Lindsey Simon (@elsighmon) is a front-end developer for Google's User Experience group and project lead for the open source Browserscope.org project. Dude hails from Austin, TX where he toiled at a few startups, taught computing at the Griffin School, and worked as webmaster for the Austin Chronicle. He currently lives in San Francisco, writes acoustic guitar songs, and helps run a foodie website dishola.com.
This entry in the Performance Calendar 2010 series is going to take a slightly liberal interpretation of performance and apply it to task completion and UI design. Remember the JavaScript library speed wars happening a few years ago? For the most part there was a lot of focus on the speed of various implementations of selector matching engines. In early 2009 Peter Higgins published and brought attention to an interesting suite of tests and results he called TaskSpeed which instead tests the performance of groups of common operations; this post is inspired by that distinction.
Around the middle of this year we were working on a redesign for Google Translate and one of the main UI improvements we wanted to make was to the process of language selection. In the UI at the time, it would take a mouse or touchpad user four clicks to choose the correct language pair – one to open the “from” SELECT element, one to choose the correct language, one to open the “to” SELECT element, and one to choose the correct language. We had known for awhile that choosing the correct language name in an HTML SELECT dropdown with 51 languages(and growing!) is frustrating and slow. We had a prototype of a different design for the language picker that we agreed felt faster and better. We wanted more data to be sure.
At Google we have robust infrastructure to perform small percentage experiments but integrating a big UI change in the Translate frontend was going to take some time and we wanted a quicker way to gauge the speed of the new language picker. As project lead for Browserscope it occurred to me that we might be able to leverage a new feature we’d released this year for this purpose. Browserscope’s User Test feature provides a simple way, via a JavaScript include, to store data and correlate medians by user agent. So we built out a quick and kinda dirty A/B test, put it up at groupmenuselect.appspot.com and sent out the link to all our friends. The results look like this, grouped by browser.
What did we learn by testing?
The short version – average task completion time using the proposed new language picker(GroupMenuSelect) was faster. The average time for a desktop user to choose a language from the native SELECT was 3.7 seconds while the average time for choosing from the GroupMenuSelect was 2.5 seconds. Sure, this might only shave a couple of seconds out of somebody’s day, but if you use Translate repeatedly and change languages often (like a language learner might do) this would be a notable improvement. Also if you multiply this difference by the total number of language selections.. now you’re getting the idea.
It’s particularly interesting to look at the results for different user agents – most interesting to me was the fact that the difference on Safari was basically negligible.

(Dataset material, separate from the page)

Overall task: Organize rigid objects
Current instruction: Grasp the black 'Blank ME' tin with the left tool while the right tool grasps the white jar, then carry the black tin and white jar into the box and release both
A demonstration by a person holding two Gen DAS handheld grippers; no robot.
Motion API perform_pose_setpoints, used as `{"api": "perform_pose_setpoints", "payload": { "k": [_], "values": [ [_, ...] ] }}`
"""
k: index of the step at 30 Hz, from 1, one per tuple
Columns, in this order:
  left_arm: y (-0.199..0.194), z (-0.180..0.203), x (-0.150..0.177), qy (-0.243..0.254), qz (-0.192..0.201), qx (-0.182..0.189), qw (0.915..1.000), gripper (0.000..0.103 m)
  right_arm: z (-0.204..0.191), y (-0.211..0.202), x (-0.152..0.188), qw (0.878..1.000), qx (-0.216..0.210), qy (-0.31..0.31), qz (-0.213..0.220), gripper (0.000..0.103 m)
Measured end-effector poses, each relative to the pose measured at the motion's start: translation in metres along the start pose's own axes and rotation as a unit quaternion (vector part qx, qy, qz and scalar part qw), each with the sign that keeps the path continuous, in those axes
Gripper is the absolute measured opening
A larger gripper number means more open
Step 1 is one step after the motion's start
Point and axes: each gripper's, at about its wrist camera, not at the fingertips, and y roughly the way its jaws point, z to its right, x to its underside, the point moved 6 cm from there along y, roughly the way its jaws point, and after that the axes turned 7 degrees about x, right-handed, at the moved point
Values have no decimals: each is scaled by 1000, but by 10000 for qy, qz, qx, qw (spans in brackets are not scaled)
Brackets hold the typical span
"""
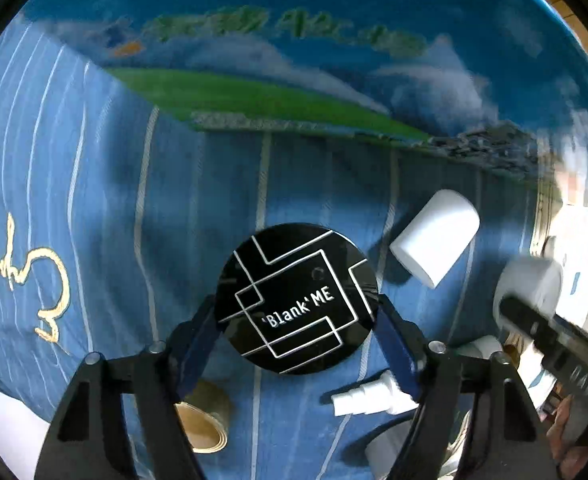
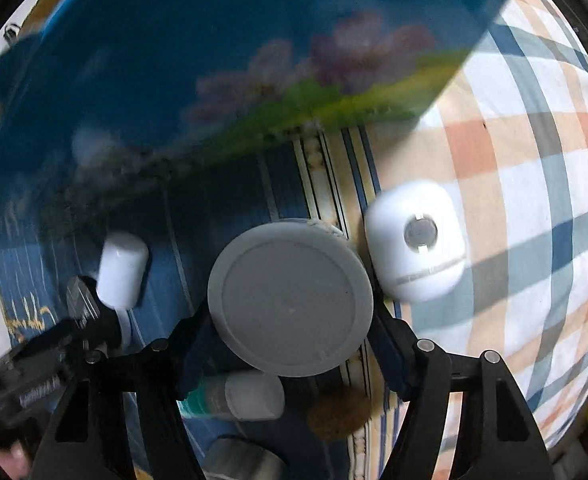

When you look at the screenshots of how different browsers render a native SELECT, it becomes clear that there’s a correlation between the number of visible options (without scrolling) and speed to choose the right one and this fully supports the design motivations of the new picker.
NATIVE SELECT ---------------------- Total: 51 language options Mac: 45 visible at a time Windows: 30 visible at a time Ubuntu: 20 visible at a time Android: 7 visible at a time iPhone: 5 visible at a time, with an extra click needed for "Done"
Here are some screenshots of the native select in different systems
Mac
Windows
Chrome Linux
Android
iPhone
A broad conclusion from analyzing these results might be that once you have around 30 options in a SELECT list (like a language picker), you can likely do the majority of your desktop users a big usability favor by providing an alternative interface.
It’s worth noting too is that we could see from the data that the speed improvement wasn’t necessarily so obvious on mobile devices. The horizontal constraint and small text makes it hard to read all the languages at once, which essentially defeats some of the purpose. In Android the time to complete a language selection using the GroupMenuSelect was sometimes quite a bit higher than the native SELECT (the Android result row is incomplete as it refused to fire mousedown on the native SELECT) but that was due more to missed selections which our timer didn’t account very well for. On the iPhone, the layout, interactions and affordance all worked pretty well for the GroupMenuSelect and so we see a slight timing gain over the native control which requires many scroll events to navigate the list. In the end though, we went with a bitflip in Translate to disable the GroupMenuSelect for mobile devices before launch until we had more definitive results.
With data and edge cases in hand, we embraced the effort to integrate the new language picker in the Google Translate frontend. Since the launch in August, we’ve been able to track the time it takes our users to select a language with more granularity, precision, and less selection bias than we had in our initial experiment – and the results are by and large in line with what we saw there. This story speaks to the value of experimenting and gathering data when it comes to performance, and using those results as a bellwether to dig more deeply and make adjustments.